Fowlie first publicly floated writing So Long Boulder City in April 2017. Fowlie and Black, both fans of La La Land, stated that they originally intended to do the show only once as a joke. However, the show sold out its first four performances in Los Angeles within 72 hours.

==Plot==
Mia Dolan tells the audience about her life, starting with her childhood in Boulder City, Nevada, and how she was inspired to become an actress by her Aunt Genevieve (who in fact was not an actress, and just had schizophrenia). She then discusses her time as a failing theater student at Boise State University, from which she dropped out, and her attempts to pursue an acting career in Los Angeles. The play ends with Mia inviting her boyfriend Sebastian on stage to dance the Electric Slide with her, and Sebastian not showing. Mia then performs their joint dance routine by herself, and "skips" the last 90 minutes of the play where she had planned to ask Sebastian questions about their relationship.

==Reception==
Annie Lloyd of LAist called the play "hilarious", praising both Fowlie's physical comedy and the play's capturing of the "vapidity and simplicity of Mia's La La Land persona". Peter Debruge of Variety also complemented the play as a "spot-on parody of LA solipsism".

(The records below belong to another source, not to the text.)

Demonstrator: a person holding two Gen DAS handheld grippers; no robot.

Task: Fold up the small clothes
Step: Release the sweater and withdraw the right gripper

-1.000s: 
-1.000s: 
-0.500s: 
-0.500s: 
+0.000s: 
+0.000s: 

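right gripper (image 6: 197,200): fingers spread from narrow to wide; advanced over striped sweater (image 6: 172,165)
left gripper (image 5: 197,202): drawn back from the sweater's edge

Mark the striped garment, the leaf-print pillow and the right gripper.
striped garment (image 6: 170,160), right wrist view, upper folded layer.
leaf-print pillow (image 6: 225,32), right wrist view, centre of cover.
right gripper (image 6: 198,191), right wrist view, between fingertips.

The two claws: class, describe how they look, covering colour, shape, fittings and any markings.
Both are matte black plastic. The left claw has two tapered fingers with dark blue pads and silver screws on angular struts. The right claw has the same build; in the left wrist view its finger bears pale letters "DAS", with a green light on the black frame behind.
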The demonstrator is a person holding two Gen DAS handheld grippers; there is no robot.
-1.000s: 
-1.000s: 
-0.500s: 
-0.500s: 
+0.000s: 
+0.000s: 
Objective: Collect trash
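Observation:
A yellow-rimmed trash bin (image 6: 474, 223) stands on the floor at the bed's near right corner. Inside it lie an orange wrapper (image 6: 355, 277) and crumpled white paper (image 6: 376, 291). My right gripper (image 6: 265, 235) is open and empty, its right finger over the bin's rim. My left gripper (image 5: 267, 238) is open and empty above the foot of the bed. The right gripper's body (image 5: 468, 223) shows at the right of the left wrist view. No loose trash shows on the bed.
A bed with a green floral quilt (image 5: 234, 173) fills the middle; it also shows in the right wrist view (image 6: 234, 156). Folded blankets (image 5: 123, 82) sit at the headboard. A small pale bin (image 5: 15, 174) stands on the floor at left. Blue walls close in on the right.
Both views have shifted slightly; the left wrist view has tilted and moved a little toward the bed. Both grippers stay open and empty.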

Alexis Soloski of The New York Times wrote that "the satire was scattershot, the zingers not so zingy", and that Fowlie "seemed too convinced of his own funniness", but that the show had nonetheless gotten many laughs out of the audience. Time Out magazine gave the show three stars, noting it was "an amusing portrait of basic-girl enthusiasm and self-delusion", but that "as both satire and character study, it's pretty slender stuff".